Goal 2: Actions, and Measures

Goal 2: Address Equity Gaps for Vulnerable Communities to Overcome Barriers to Higher Education
This goal focuses on creating opportunities and reducing obstacles for historically marginalized and socioeconomically vulnerable communities, ensuring equitable access and success in higher education.
Actions
- Conferences and Awareness
- Launch an annual conference on student success, equity, and innovation to explore how equity disparities intersect with vulnerabilities such as socioeconomic status, race, ethnicity, indigeneity, gender, sexuality, ability, rurality, and generational challenges. Highlight culturally responsive strategies to foster a more diverse, equitable, and inclusive UH Hilo.
- Community Partnerships
- Build partnerships with community leaders in vulnerable areas of Hawaiʻi and the Pacific region, such as American Samoa, Guam, Northern Mariana Islands, Federated States of Micronesia, Republic of the Marshall Islands, and the Republic of Palau, to co-design programs and pathways to higher education and employment tailored to their needs.
- Customized Programs and Services
- Identify equity gaps and vulnerable populations and address their needs through customized programs (e.g., housing, transportation, childcare, programs that address language barriers, etc.).
- Offer programs with flexible delivery and flexible timelines and adjust faculty teaching loads to these options.
- Seamless Pathways and Support
- Establish seamless pathways and early advising for Hawaiʻi Community College and high school students to transition to a UH Hilo degree program successfully.
- Expand the Kilohana tutoring service to promote student success by ensuring students in challenging majors have the opportunity to seek help from their peers.

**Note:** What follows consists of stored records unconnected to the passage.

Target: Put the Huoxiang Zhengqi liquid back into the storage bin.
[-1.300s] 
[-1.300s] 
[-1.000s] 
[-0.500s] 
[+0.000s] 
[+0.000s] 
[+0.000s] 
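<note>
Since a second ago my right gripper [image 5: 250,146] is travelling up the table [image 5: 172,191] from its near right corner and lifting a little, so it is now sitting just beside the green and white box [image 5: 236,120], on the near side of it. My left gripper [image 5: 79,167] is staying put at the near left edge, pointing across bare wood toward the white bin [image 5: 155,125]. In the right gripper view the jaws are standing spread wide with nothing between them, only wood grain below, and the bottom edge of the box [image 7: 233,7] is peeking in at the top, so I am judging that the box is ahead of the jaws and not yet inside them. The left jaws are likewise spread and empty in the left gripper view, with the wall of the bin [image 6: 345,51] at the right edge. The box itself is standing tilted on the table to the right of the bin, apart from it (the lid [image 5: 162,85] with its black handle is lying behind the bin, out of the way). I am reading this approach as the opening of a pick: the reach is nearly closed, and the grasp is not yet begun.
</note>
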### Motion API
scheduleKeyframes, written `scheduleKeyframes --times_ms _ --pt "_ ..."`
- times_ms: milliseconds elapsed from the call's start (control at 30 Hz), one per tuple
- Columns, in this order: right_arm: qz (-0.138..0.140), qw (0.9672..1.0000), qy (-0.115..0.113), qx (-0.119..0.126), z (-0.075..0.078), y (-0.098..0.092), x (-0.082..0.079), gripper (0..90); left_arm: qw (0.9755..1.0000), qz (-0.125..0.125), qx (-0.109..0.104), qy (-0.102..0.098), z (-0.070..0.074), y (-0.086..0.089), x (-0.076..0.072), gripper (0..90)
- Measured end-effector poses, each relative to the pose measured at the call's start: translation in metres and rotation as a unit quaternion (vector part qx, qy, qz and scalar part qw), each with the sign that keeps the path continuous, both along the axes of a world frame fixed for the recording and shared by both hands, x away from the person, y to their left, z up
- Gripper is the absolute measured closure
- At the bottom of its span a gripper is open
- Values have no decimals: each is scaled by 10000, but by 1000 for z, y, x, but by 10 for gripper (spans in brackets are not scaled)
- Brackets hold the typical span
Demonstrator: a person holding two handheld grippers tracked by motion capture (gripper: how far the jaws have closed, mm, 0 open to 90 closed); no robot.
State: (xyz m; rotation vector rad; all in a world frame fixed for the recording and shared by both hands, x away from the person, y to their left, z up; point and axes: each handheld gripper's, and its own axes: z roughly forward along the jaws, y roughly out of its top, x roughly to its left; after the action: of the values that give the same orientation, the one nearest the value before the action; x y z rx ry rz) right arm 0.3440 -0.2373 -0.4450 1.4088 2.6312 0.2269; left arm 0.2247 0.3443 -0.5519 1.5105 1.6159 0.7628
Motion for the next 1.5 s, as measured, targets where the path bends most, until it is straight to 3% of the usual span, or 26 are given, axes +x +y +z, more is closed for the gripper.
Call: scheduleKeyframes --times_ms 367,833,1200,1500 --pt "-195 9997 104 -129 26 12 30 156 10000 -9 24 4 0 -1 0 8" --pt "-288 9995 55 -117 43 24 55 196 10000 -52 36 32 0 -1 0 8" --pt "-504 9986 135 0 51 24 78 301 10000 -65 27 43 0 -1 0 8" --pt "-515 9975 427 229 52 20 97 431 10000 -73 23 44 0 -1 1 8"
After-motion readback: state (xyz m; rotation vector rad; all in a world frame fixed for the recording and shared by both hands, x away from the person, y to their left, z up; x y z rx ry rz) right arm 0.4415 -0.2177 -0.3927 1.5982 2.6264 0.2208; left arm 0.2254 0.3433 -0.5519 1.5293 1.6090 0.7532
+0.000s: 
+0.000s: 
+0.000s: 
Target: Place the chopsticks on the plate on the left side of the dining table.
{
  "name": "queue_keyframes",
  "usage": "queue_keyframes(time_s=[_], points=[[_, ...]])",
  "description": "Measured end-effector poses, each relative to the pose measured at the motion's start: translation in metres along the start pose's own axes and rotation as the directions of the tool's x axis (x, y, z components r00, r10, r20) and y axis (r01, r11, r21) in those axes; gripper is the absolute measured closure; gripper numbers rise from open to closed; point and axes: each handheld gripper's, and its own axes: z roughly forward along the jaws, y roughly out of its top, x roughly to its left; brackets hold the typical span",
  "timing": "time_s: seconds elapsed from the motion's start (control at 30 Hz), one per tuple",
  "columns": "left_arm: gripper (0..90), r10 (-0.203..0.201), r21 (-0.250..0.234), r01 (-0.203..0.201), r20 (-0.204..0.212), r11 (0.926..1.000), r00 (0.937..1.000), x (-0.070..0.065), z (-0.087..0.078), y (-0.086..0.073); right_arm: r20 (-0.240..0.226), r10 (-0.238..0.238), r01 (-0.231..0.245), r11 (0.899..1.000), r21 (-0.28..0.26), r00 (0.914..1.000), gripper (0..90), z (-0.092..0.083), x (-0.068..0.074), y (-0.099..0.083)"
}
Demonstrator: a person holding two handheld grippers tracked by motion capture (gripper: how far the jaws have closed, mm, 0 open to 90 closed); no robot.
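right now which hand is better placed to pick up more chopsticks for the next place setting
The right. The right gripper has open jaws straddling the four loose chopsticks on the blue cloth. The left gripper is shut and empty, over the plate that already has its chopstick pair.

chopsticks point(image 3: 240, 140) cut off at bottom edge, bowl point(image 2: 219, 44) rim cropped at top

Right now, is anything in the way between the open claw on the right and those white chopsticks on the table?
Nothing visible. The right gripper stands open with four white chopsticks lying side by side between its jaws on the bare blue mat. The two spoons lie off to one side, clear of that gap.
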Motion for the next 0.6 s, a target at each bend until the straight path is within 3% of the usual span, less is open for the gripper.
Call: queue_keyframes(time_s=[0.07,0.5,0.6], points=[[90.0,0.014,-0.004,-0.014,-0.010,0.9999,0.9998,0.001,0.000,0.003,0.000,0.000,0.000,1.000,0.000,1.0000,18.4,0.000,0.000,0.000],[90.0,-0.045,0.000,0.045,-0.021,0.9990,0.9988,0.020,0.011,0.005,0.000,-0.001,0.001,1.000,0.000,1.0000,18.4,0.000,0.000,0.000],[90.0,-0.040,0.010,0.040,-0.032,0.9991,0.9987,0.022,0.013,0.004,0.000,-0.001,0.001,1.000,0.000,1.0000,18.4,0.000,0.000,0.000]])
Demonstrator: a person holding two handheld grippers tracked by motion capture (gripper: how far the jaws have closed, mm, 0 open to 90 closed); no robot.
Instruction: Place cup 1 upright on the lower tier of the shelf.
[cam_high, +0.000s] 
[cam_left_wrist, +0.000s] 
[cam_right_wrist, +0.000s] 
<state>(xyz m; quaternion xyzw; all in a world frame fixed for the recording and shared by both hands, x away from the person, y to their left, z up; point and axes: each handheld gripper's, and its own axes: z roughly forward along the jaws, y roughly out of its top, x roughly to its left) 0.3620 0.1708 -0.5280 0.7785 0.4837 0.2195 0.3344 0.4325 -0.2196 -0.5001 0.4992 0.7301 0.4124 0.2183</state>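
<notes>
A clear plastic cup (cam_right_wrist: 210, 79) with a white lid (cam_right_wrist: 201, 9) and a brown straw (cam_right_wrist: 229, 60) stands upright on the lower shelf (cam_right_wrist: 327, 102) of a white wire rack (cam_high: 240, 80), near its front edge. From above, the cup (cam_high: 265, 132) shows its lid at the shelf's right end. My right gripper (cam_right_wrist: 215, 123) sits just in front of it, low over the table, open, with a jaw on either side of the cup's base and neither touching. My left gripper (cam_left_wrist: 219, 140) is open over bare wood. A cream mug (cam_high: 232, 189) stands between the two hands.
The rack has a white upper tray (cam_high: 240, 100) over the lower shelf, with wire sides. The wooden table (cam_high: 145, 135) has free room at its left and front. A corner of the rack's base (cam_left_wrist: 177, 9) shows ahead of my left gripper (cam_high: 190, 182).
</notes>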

- Cultural and Language Expertise
- Identify areas in academic curriculum and student services where additional support of diverse cultures and languages can increase student success, including through Graduate Assistants and student tutors with appropriate expertise in relevant cultures and languages to support remediation.
- Housing-Insecure Programs
- Collaborate with Hawaiʻi Island businesses and nonprofit service providers to develop programs and pathways to higher education and higher employment customized to the needs of persons experiencing housing insecurity.
- Cost and Affordability
- Create scholarships targeted at students in vulnerable communities to bridge equity gaps.
- Student Engagement in Decision-Making
- Recruit students from vulnerable communities to help identify institutional barriers to student success, make recommendations for removing these barriers, and be involved in campus decision-making processes.
Measures
- Student enrollment and program completion from each of the above-targeted communities, including from census tracts on Hawaiʻi Island and other areas of Hawaiʻi that are higher on the CDC’s socioeconomic vulnerability index.
- Enrollment and program completion among students using UH Hilo childcare, housing, transportation, dual credit and micro-certificate options, and other support services offered by or through UH Hilo and local collaborators.
- Socioeconomic outcomes for students (e.g., UH Hilo is currently ranked 524 out of 1,206 on the Social Mobility Index; UH Hilo is currently ranked 697 out of 1,320 on the Economic Mobility Index).
- Percent of the population with a college degree in Hawaiʻi County and rural areas across the state.